July CPI

Between January 2021 and January 2023 the Consumer Price Index for food increased from 271.3 to 319.7 (where the 1981-1982 average equals 100). That was a precipitous increase (see chart below) caused by a sustained surge in demand for Food-At-Home during the pandemic.

Even as Food-Away-From-Home options reopened in Spring 2021, demand for groceries remained well above pre-pandemic patterns. During the second half of 2022, FAH demand returned to levels better matched with processing/manufacturing capacity. For most of 2023 food prices have retreated from the (economic and political) precipice.
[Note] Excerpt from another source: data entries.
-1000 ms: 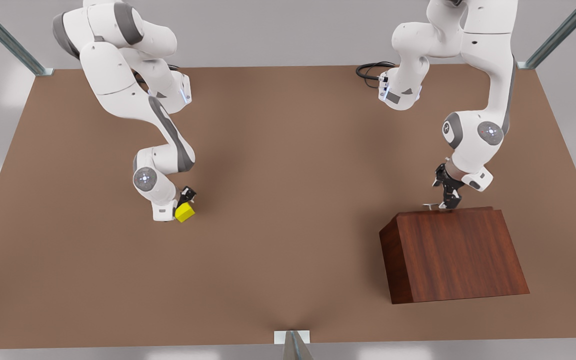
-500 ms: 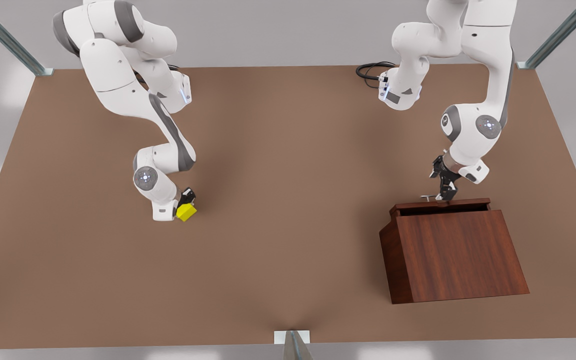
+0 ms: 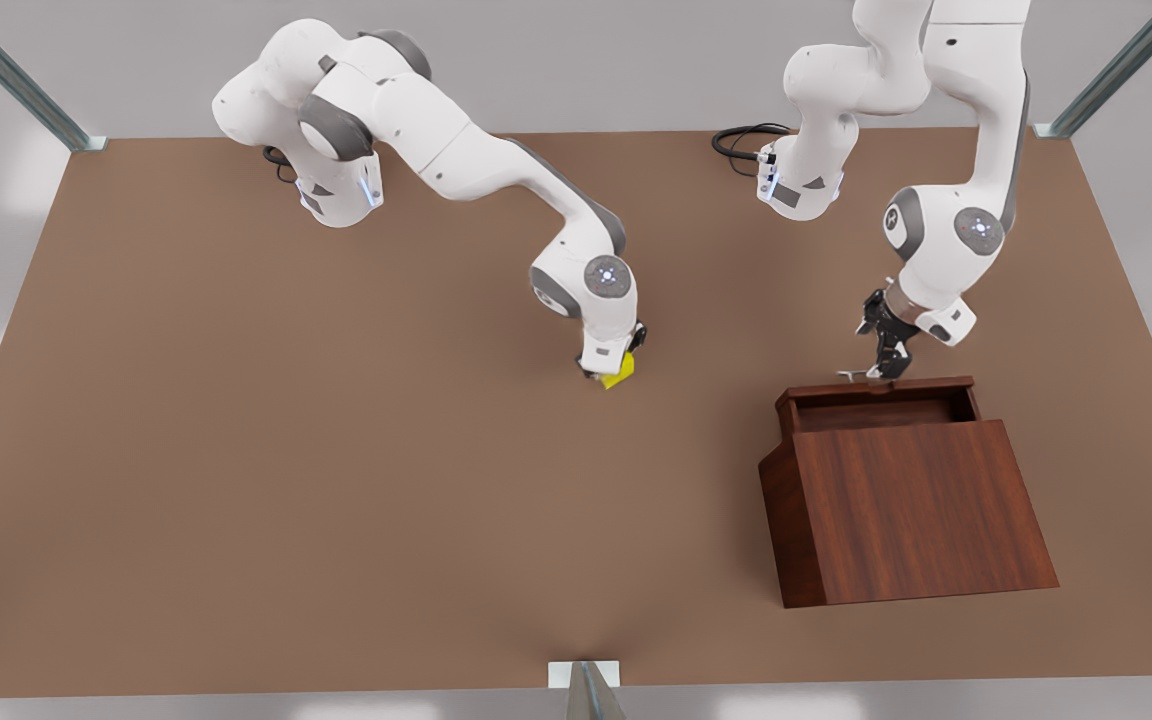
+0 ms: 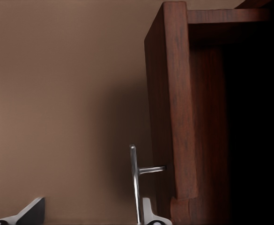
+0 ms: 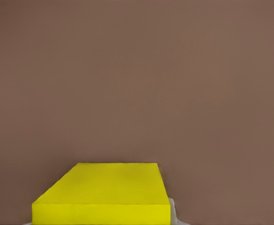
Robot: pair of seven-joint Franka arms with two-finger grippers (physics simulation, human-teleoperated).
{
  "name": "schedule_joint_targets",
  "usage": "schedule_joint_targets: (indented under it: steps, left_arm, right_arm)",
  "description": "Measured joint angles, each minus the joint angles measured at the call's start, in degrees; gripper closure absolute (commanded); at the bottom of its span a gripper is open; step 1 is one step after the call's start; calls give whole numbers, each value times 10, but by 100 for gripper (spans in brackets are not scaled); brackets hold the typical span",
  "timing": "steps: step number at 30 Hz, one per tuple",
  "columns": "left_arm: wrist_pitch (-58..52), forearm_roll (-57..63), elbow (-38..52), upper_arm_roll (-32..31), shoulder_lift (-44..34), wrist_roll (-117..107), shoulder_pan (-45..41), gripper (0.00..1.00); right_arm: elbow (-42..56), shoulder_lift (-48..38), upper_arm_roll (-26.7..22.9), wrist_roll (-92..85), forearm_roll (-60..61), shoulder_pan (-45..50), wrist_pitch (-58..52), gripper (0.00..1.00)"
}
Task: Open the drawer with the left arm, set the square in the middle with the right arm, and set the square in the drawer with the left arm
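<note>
The left arm's black gripper (image 3: 884, 368) is on the front view's right side. Its jaws are closed on the thin silver bar handle (image 3: 853, 376) of the shallow dark reddish-brown wooden drawer (image 3: 878, 399). In the left wrist view the handle (image 4: 135, 183) stands just in front of the drawer's front board (image 4: 169, 112), and one pale fingertip (image 4: 147, 213) sits right against it. The drawer is pulled part of the way out of the big sloped wooden cabinet (image 3: 911, 510), so its dark inside can be seen from above.

The right arm's black gripper (image 3: 619, 372) is near the middle of the plain brown tabletop (image 3: 236, 450), between the two arm bases and well apart from the cabinet. Its jaws hold the small bright yellow cube (image 3: 620, 375). The arm's white wrist hides most of the cube in the front view, and just a yellow corner peeks out below it. I cannot tell whether the cube is touching the tabletop or is a little above it. In the right wrist view the cube (image 5: 104, 192) looks like a flat yellow block with bare brown tabletop (image 5: 137, 75) behind it.

A black cable (image 3: 736, 140) lies in a loop at the far edge of the tabletop, beside the left arm's base.
</note>
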Motion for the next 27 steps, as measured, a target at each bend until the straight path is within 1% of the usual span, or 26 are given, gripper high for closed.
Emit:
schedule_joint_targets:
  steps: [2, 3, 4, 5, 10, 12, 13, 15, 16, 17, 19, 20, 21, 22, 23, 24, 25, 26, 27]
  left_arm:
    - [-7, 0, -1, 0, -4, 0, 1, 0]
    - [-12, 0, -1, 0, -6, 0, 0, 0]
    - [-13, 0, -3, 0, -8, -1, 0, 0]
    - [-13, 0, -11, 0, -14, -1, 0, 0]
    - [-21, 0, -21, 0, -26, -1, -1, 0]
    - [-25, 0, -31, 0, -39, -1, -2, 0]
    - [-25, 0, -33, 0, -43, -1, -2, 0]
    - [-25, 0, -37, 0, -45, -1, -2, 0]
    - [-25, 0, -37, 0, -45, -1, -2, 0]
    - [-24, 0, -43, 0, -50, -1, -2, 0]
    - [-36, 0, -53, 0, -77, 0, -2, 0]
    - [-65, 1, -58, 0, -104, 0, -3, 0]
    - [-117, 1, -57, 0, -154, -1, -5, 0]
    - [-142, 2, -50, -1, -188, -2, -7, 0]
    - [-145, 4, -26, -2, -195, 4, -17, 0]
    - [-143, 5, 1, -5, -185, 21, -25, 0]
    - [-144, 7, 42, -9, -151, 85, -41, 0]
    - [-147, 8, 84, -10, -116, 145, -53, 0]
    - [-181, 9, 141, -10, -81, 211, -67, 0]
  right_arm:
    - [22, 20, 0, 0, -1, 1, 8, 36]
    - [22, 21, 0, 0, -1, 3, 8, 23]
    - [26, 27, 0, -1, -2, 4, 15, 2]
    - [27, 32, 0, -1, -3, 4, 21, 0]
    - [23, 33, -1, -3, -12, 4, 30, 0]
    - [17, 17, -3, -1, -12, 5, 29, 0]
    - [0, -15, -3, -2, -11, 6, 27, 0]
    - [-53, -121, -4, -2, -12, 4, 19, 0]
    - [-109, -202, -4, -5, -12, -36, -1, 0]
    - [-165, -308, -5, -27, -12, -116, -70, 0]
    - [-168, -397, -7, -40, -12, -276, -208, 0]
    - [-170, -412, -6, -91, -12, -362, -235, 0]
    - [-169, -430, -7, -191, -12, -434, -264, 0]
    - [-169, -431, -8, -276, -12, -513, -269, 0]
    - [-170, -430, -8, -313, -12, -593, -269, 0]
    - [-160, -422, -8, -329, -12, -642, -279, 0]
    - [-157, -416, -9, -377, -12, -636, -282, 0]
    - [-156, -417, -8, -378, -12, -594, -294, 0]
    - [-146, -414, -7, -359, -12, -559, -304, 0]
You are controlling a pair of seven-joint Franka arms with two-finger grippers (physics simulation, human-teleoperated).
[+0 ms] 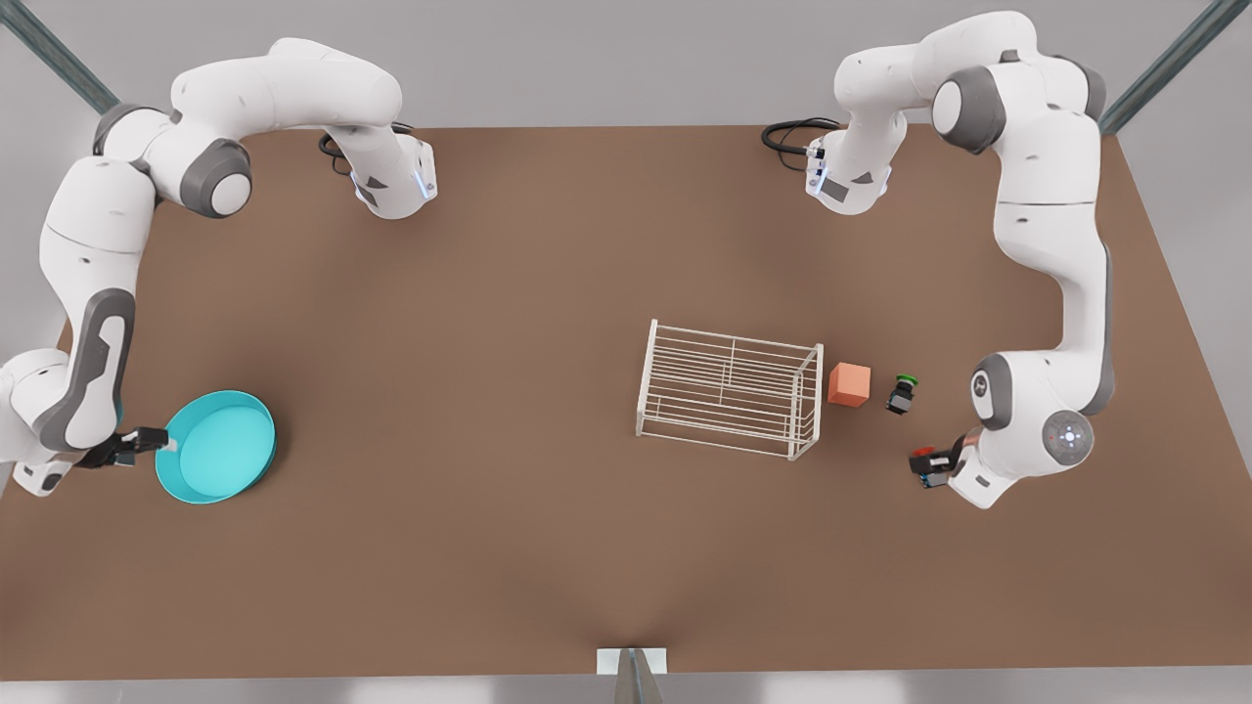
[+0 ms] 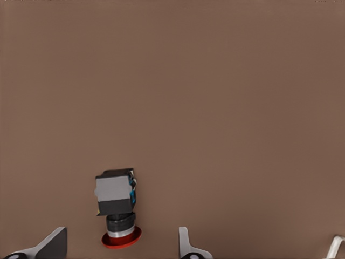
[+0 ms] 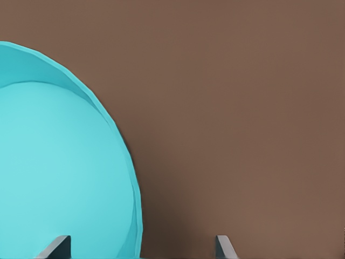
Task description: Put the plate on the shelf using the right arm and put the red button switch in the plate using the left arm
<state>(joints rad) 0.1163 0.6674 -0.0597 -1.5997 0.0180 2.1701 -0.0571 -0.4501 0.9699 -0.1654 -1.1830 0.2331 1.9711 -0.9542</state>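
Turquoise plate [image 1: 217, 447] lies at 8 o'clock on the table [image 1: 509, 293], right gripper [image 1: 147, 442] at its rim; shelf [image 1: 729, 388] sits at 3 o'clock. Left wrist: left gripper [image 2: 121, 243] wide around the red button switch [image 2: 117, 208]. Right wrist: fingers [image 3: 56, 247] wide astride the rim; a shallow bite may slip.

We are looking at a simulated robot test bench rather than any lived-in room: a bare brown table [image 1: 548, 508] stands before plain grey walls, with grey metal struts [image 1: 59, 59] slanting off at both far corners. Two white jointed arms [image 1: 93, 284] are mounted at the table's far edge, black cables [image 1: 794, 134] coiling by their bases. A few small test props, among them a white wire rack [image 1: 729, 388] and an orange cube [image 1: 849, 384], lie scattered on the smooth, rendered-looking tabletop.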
This morning the Bureau of Labor Statistics reported a July CPI for Food-At-Home of 322.1. According to the BLS survey:

The food at home index increased 0.3 percent over the month, after being unchanged in June. Four of the six major grocery store food group indexes increased over the month. The index for meats, poultry, fish, and eggs rose 0.5 percent in July as the index for beef increased 2.4 percent. The fruits and vegetables index increased 0.4 percent over the month and the other food at home index rose 0.2 percent. The index for dairy and related products increased 0.5 percent in July after decreasing in each of the previous 4 months. The nonalcoholic beverages index and the cereals and bakery products index were both unchanged in July.

Food (and energy) can be volatile. Weather and other natural phenomena can complicate supply. The cost-structure of food is highly responsive to wages, fuel costs, and related freight costs. But given this potential volatility and actual constraints on supply, 2023 US food prices have — so far — been remarkably stable.